- **Problem to work on**:
Omit any pictures, and restate word for word only the lines from the one with "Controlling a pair" through the end of the data below.

◆ ◆ ◆ ◆ ◆ ◆ ◆

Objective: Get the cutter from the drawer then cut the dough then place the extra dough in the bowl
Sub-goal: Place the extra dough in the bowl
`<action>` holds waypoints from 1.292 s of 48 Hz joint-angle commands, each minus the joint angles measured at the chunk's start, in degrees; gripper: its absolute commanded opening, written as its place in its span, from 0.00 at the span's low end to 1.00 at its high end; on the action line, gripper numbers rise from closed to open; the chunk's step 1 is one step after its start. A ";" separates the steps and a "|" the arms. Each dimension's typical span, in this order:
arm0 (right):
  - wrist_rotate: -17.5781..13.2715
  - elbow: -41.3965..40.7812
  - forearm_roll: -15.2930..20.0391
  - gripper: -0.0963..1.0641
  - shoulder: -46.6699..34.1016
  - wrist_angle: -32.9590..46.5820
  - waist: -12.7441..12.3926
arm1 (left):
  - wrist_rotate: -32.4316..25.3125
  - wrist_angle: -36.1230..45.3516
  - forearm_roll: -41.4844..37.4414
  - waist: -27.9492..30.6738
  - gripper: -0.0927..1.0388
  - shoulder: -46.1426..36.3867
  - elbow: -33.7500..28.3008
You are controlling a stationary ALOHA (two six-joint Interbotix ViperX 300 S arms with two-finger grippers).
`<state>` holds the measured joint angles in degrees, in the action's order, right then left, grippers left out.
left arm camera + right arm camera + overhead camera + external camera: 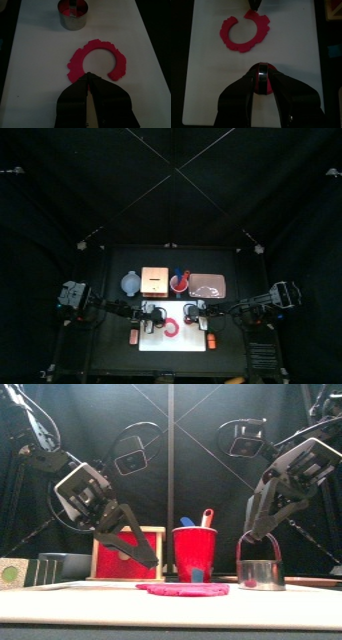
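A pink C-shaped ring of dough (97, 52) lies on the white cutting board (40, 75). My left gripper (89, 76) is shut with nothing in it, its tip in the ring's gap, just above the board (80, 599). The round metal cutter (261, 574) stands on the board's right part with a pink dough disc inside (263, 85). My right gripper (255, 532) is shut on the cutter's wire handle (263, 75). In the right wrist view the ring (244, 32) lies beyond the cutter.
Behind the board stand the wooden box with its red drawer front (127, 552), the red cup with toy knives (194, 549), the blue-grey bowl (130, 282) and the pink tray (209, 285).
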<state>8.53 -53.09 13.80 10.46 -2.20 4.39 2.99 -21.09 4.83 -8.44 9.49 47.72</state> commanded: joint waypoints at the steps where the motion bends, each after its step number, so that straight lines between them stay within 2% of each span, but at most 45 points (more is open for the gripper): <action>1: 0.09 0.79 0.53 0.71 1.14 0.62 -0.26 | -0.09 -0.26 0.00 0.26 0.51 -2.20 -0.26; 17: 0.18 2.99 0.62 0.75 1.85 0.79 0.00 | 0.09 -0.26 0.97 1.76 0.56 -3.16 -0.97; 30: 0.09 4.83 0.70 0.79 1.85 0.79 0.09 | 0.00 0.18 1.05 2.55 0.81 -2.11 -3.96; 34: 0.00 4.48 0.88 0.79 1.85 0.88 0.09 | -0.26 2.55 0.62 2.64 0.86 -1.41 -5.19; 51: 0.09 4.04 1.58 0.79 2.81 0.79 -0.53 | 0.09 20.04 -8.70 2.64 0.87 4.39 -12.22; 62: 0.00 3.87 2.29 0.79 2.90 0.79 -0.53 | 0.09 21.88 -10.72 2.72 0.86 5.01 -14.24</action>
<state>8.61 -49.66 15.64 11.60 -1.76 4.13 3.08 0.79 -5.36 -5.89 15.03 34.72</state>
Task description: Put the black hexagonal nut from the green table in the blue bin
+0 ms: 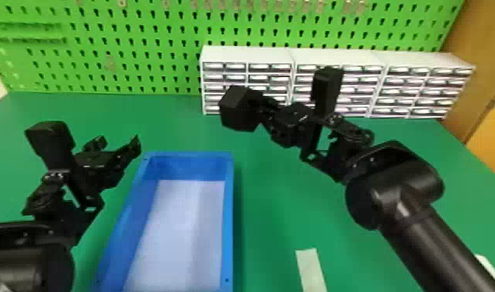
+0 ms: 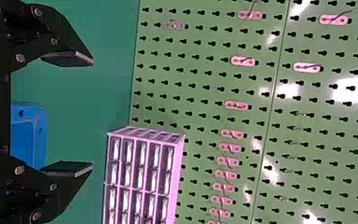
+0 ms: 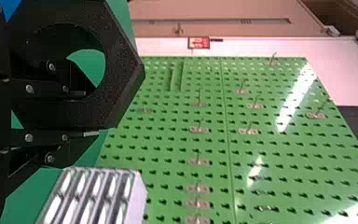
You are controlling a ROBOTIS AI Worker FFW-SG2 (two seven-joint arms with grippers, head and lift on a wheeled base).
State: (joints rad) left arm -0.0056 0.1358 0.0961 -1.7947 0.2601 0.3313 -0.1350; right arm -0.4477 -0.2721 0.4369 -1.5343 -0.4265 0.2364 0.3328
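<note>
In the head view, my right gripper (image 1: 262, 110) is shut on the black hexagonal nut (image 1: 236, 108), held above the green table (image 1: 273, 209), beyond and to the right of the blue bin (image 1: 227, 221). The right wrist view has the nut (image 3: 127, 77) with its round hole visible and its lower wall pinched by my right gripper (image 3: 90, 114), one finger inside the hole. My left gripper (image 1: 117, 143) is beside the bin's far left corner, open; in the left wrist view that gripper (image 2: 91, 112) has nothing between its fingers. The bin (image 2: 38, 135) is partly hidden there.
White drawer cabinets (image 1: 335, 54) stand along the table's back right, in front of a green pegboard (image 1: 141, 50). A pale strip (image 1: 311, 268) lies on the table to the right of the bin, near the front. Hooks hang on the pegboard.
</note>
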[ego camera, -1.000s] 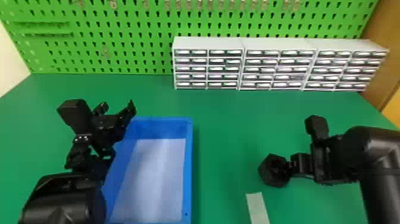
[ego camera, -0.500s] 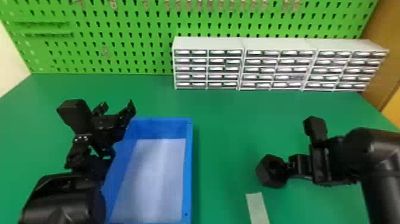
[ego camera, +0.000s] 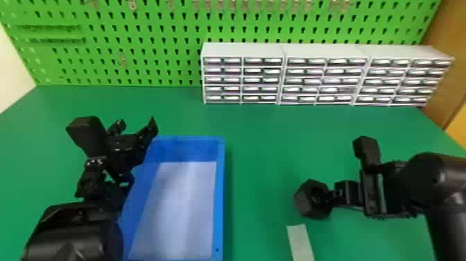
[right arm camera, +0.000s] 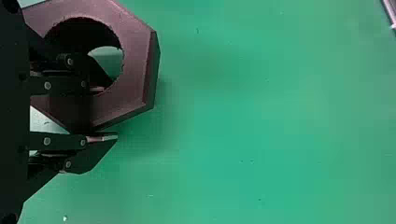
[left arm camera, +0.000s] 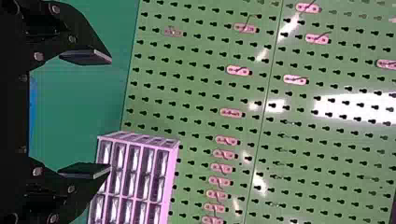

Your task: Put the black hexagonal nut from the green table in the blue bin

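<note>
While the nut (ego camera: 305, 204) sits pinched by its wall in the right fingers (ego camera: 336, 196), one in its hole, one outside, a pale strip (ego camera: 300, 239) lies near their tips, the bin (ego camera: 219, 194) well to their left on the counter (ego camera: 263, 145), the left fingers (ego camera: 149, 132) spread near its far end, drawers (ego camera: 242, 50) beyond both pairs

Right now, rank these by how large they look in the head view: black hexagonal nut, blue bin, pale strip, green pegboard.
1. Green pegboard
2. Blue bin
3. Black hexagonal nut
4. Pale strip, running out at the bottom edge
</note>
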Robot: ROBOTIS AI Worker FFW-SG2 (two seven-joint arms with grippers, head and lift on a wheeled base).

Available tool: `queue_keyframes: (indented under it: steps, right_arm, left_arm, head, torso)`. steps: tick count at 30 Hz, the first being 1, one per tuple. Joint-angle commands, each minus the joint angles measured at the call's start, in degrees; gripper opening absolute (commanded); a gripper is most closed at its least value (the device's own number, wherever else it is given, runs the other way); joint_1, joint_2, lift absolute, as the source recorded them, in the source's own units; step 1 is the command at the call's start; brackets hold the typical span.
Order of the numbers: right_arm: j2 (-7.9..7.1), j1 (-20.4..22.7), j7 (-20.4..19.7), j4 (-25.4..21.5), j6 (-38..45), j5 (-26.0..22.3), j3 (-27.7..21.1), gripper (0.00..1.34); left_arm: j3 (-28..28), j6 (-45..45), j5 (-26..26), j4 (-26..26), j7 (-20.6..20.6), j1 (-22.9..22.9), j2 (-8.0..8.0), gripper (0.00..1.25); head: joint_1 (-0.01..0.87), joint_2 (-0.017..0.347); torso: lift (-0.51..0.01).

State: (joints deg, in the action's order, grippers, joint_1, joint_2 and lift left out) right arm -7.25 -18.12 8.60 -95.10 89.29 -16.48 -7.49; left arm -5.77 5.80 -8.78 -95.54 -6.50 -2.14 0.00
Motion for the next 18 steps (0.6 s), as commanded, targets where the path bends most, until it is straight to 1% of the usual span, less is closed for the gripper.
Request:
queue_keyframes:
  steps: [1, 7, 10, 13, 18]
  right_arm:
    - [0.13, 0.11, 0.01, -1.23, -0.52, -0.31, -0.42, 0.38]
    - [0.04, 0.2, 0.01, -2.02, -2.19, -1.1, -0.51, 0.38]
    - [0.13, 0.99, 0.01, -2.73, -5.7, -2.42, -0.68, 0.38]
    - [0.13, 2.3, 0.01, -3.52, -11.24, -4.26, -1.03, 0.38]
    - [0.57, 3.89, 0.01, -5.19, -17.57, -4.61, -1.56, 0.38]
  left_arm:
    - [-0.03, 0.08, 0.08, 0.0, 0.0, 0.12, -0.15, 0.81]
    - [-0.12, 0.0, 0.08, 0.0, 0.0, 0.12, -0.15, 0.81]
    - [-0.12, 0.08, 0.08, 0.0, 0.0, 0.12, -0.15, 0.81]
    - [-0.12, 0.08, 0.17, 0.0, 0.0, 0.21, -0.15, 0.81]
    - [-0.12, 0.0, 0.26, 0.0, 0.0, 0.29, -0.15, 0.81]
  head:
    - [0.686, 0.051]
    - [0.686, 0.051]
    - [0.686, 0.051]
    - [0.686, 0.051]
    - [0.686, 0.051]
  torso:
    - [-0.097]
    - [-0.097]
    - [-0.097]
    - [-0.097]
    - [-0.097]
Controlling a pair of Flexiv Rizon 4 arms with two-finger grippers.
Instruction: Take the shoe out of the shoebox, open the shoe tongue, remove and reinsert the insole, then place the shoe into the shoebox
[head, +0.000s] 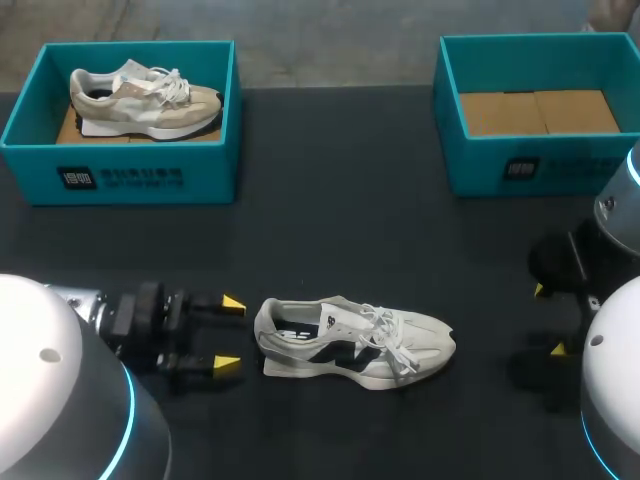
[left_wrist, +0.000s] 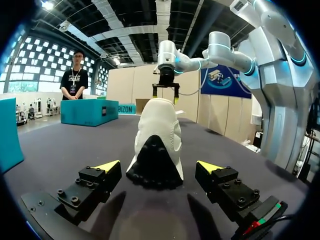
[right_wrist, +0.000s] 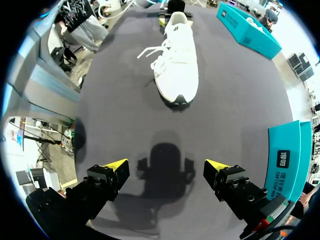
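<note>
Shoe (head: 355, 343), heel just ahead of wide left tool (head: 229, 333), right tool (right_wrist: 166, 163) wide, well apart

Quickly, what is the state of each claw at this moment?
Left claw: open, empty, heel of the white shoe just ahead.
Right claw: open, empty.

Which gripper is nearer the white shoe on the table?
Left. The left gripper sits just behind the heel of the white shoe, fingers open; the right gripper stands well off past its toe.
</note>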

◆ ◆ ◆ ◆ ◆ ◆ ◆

- **Your solution**:
Controlling a pair of Flexiv Rizon 4 arms with two-finger grippers.
Instruction: Take the shoe out of the shoebox, open the shoe tongue, remove and reinsert the insole, then place the shoe into the shoebox
[head, +0.000s] 
[left_wrist, +0.000s] 
[right_wrist, +0.000s] 
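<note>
Shoe (head: 355, 343), heel just ahead of wide left tool (head: 229, 333), right tool (right_wrist: 166, 163) wide, well apart

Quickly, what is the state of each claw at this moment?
Left claw: open, empty, heel of the white shoe just ahead.
Right claw: open, empty.

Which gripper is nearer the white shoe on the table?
Left. The left gripper sits just behind the heel of the white shoe, fingers open; the right gripper stands well off past its toe.
</note>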

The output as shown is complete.